If your car doesn't have an oil-level monitor, check the oil level once per 1000km. Once you start accumulating accurate oil consumption data, you can make these checks rarer. For example, if the vehicle has never consumed any oil and you already have at least 30000 km or so of data, I'd be comfortable with checking oil consumption as rarely as every 3000-4000 km. But if there's any hint of oil consumption, do the checks more often.

If your car doesn't have windshield washer fluid level monitor, top it up regularly. Otherwise, add fluid before long trips and whenever the vehicle says it's time to add more.

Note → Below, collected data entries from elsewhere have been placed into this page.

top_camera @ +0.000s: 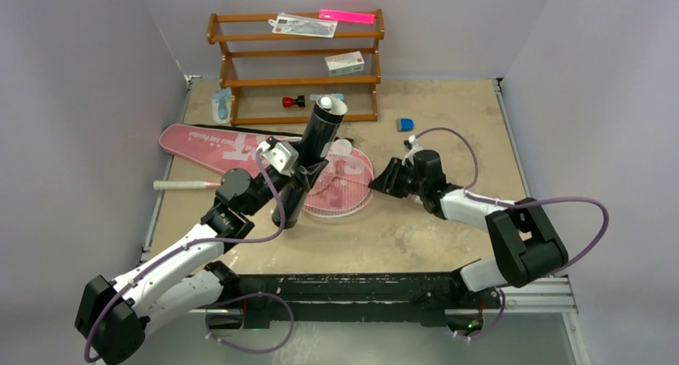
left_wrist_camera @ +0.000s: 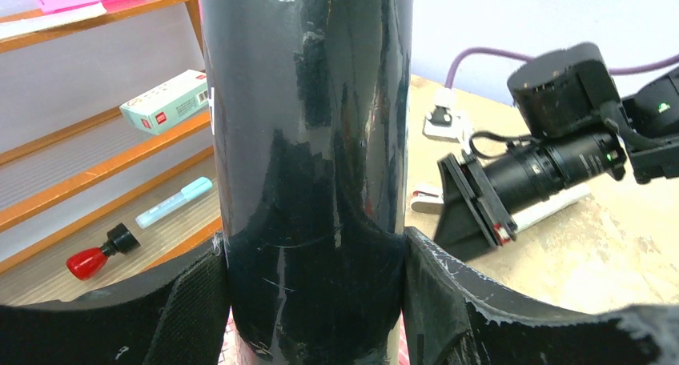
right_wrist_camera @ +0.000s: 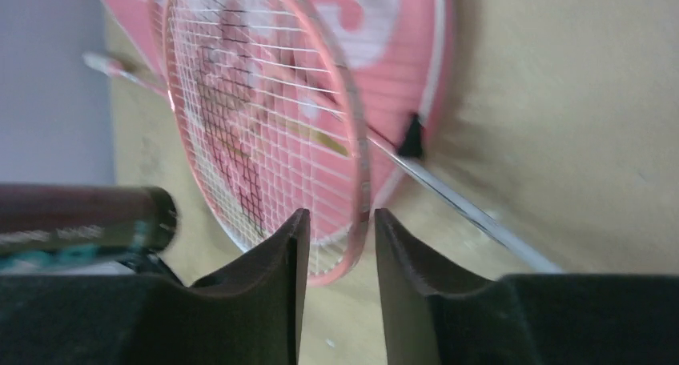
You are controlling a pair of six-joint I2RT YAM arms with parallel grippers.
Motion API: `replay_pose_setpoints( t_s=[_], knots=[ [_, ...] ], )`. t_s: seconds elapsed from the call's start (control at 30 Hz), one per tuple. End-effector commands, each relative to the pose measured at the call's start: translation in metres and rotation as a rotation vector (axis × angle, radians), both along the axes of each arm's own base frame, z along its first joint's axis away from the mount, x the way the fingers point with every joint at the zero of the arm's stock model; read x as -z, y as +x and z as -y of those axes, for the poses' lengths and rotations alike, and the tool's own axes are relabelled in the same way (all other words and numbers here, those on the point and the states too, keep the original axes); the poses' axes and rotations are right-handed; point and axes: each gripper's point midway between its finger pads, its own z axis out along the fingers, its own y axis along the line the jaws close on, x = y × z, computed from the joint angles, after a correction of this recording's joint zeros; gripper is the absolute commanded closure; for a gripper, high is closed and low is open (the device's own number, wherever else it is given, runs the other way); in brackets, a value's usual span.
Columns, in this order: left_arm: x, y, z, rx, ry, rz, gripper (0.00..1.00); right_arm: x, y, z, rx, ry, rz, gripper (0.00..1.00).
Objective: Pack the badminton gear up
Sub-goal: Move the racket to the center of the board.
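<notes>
Your left gripper (top_camera: 300,178) clamped the slick, stiff black tube (top_camera: 322,129) mid-length; your right gripper (right_wrist_camera: 336,245), narrowly parted, straddled the light racket (right_wrist_camera: 240,101) rim, possibly pinching.

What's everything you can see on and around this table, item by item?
table: one, tan
black tube: one, black, held tilted over mid-table
pink bag: one, pink with white lettering, flat behind the tube
racket: at least one, pink frame, head overlapping the bag's right end
wooden rack: one, brown, table's far edge
small box: one, white, rack's middle shelf
flat strip: one, bright pink, top shelf
packet: one, whitish, top shelf, left of the strip
knobbed item: one, red and black, under the rack
small block: one, blue, right of the rack
left gripper: one, black, shut on the black tube
right gripper: one, black, open at the racket's rim
</notes>
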Motion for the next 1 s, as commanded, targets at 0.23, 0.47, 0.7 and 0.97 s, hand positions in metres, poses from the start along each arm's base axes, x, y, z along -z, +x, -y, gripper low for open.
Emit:
replay_pose_setpoints(
  t_s=[0.23, 0.47, 0.7, 0.97],
  knots=[
    [-0.049, -0.006, -0.003, 0.014, -0.073, 0.118, 0.54, -0.024, 0.029, 0.023, 0.078, -0.190, 0.135, 0.24],
    [-0.052, -0.007, -0.005, 0.008, -0.066, 0.132, 0.54, -0.042, 0.092, -0.008, 0.027, -0.299, 0.161, 0.23],
    [-0.053, -0.006, -0.009, -0.014, -0.064, 0.137, 0.53, -0.020, 0.136, -0.045, -0.039, -0.419, 0.156, 0.01],
    [-0.058, -0.001, -0.029, -0.118, -0.091, 0.143, 0.54, 0.008, 0.153, -0.065, -0.039, -0.642, 0.176, 0.06]
  ],
)
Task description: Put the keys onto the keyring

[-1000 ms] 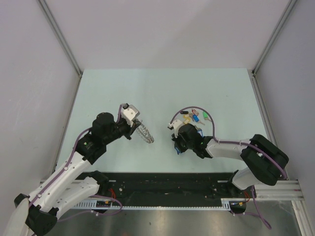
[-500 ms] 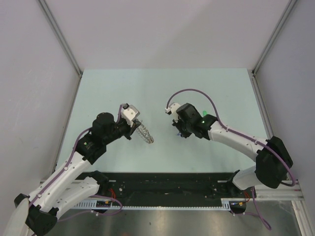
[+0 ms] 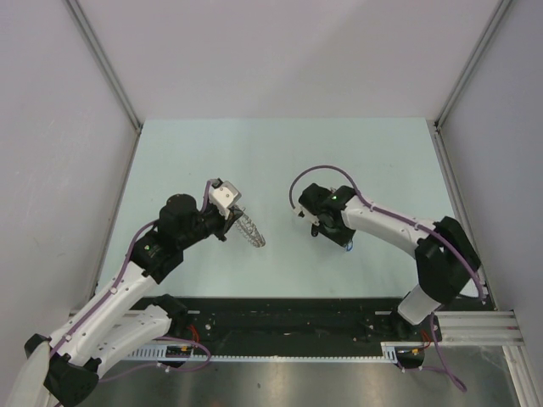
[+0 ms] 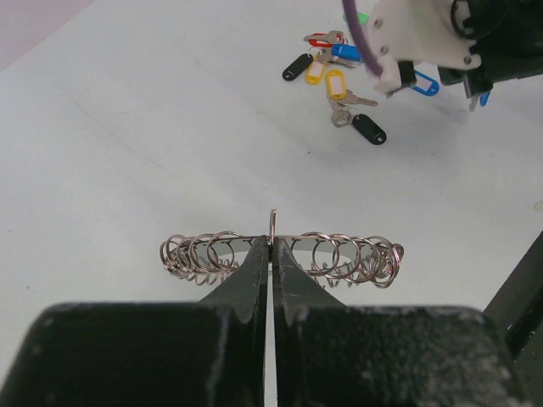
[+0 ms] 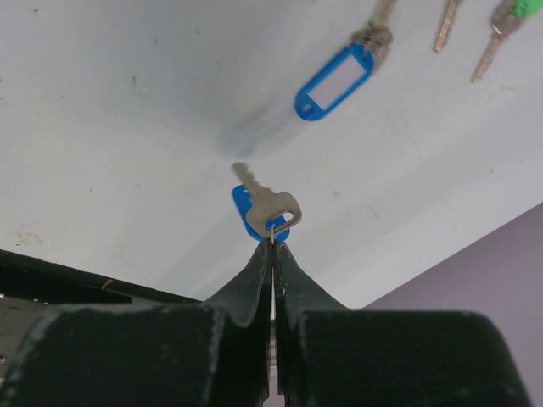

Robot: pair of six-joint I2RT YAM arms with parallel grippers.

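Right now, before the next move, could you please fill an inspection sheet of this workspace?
Surface: pale green table, matte.
Job's things: keyring held in the left jaws; one blue-tagged key held in the right jaws; other keys loose on the table.
Clutter: nothing seen.
Grippers: both pairs of jaws shut.
Cables: purple cable loops over the right wrist.
Surroundings: grey walls, metal frame posts.

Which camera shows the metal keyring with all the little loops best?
The left wrist view: the grey metal keyring spans mid-frame, pinched in the left gripper. The top external view shows it only as a small grey coil; the right wrist view misses it.
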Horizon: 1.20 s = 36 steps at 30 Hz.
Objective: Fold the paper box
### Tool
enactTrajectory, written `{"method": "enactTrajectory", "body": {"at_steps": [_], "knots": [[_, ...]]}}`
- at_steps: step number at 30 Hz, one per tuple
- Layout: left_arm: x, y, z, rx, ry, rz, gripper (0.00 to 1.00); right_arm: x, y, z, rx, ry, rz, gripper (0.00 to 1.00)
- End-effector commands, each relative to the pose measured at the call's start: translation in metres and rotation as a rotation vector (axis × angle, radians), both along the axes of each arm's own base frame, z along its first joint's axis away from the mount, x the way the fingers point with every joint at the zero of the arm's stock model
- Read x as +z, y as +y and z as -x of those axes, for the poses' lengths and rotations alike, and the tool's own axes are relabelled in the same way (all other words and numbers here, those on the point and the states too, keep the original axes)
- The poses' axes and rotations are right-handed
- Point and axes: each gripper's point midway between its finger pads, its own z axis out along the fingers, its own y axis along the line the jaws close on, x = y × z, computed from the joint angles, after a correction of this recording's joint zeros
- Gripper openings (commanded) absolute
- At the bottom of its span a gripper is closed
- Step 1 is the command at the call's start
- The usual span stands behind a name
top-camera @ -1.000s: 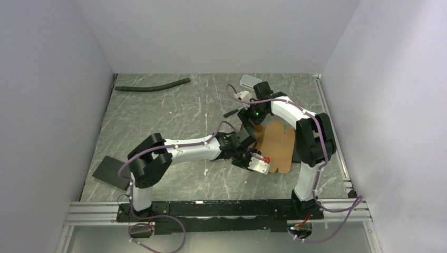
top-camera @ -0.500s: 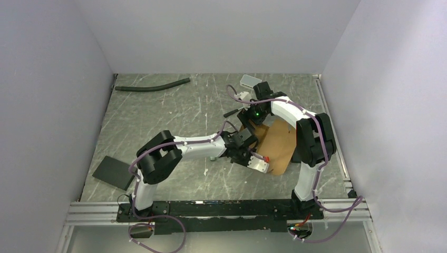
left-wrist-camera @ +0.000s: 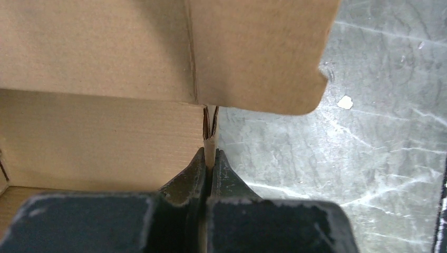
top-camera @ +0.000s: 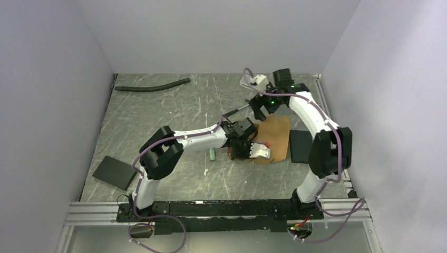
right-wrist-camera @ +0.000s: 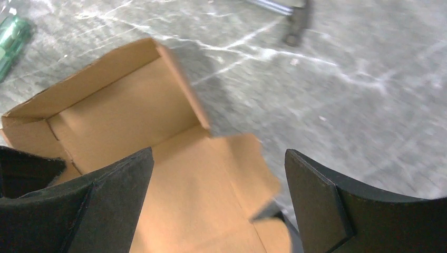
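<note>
Black slab: flat on the grey scratched table, at the near left beside the left arm's base, well apart from everything else.

Left gripper: closed tight on the paper box. The left wrist view shows both fingers pressed together on a thin upright cardboard edge, which looks doubled over where it is pinched.

Paper box: plain brown cardboard on the table, right of centre, in front of the right arm. It is partly formed. At the end the left gripper holds, three walls stand up around a floor panel. The other end lies flatter, with a rounded flap spreading toward the right arm.

Inside the box: the right wrist view looks down into the walled part and shows bare brown floor and creases. One corner is hidden behind the right gripper's finger.

Small green object: on the table just left of the box, outside it. It is too small to name.

Right gripper: fingers spread wide, hanging above the flatter end of the box, holding nothing.

Thin dark rod: lies on the table just beyond the box, on its far left side.

Black hose: a curved length lying along the far left of the table, near the back wall.
</note>
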Motion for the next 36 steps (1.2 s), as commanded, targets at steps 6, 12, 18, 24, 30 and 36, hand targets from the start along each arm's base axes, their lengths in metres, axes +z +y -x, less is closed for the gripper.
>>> {"method": "enactTrajectory", "body": {"at_steps": [6, 12, 18, 24, 30, 36], "knots": [[0.011, -0.009, 0.008, 0.227, 0.137, 0.002, 0.0, 0.077, -0.062, 0.007, -0.225, -0.156, -0.195, 1.0], [0.013, -0.013, 0.004, 0.345, 0.16, 0.02, 0.0, 0.061, -0.081, 0.034, -0.415, -0.115, -0.461, 1.0], [0.011, -0.013, 0.004, 0.452, 0.173, 0.023, 0.0, 0.033, -0.079, 0.046, -0.498, 0.035, -0.603, 0.95], [0.011, -0.017, 0.0, 0.523, 0.186, 0.039, 0.0, 0.005, -0.06, 0.045, -0.501, 0.219, -0.705, 0.84], [0.015, -0.022, -0.004, 0.584, 0.194, 0.065, 0.01, -0.003, -0.046, 0.045, -0.465, 0.264, -0.713, 0.35], [0.024, -0.025, -0.006, 0.666, 0.218, 0.107, 0.24, 0.006, -0.051, 0.042, -0.428, 0.184, -0.671, 0.0]]}}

Have some good strategy for ensuring you can get into the car once the key battery is failing. In my previous car (2011 Toyota Yaris), I noticed the key battery needed changing when the key didn't work when cold, but when warmed up, it had enough juice to open the doors. Oiling the locks regularly if there are mechanical locks won't hurt. In my current car, there is a smart key system that tells you when the battery is low. In most cases, the battery should last 3 years at least.

If your car doesn't have a tire pressure monitoring system, check the tire pressures regularly. Do buy an accurate gauge. I have precision mechanical Flaig tire pressure gauge. Avoid the cheapest mechanical gauges: buy a precision mechanical gauge or digital gauge. Especially the cheap mechanical gauges embedded to floor pumps should be avoided.

Check all the important fluids: power steering fluid (if any), coolant, brake fluid. Good cars have the fluids in reservoirs that are semi-transparent, allowing you to check them every time the hood is open.

Remove any bird droppings from the paint surface quickly as they can damage the surface.

If your car has traditional incandescent / halogen bulbs, check them regularly. Change the windscreen wiper blades when they become too old and thus do the job only marginally.

Keep an eye on the tread wear of the tires. If you drive only very little, consider changing 10-year old tires even if they have tread left. If there's any bulging or sidewall damage, replace the damaged tire immediately!

Other than that, add fuel whenever needed and wash the car regularly, and do the periodic scheduled maintenance for the car.

Read the user manual of the car and follow its instructions. There may be a lot of these instructions, but they are there for a reason.

Drive safely and carefully!


I would strongly suggest that you get a manual. The dealer should be able to get one for you.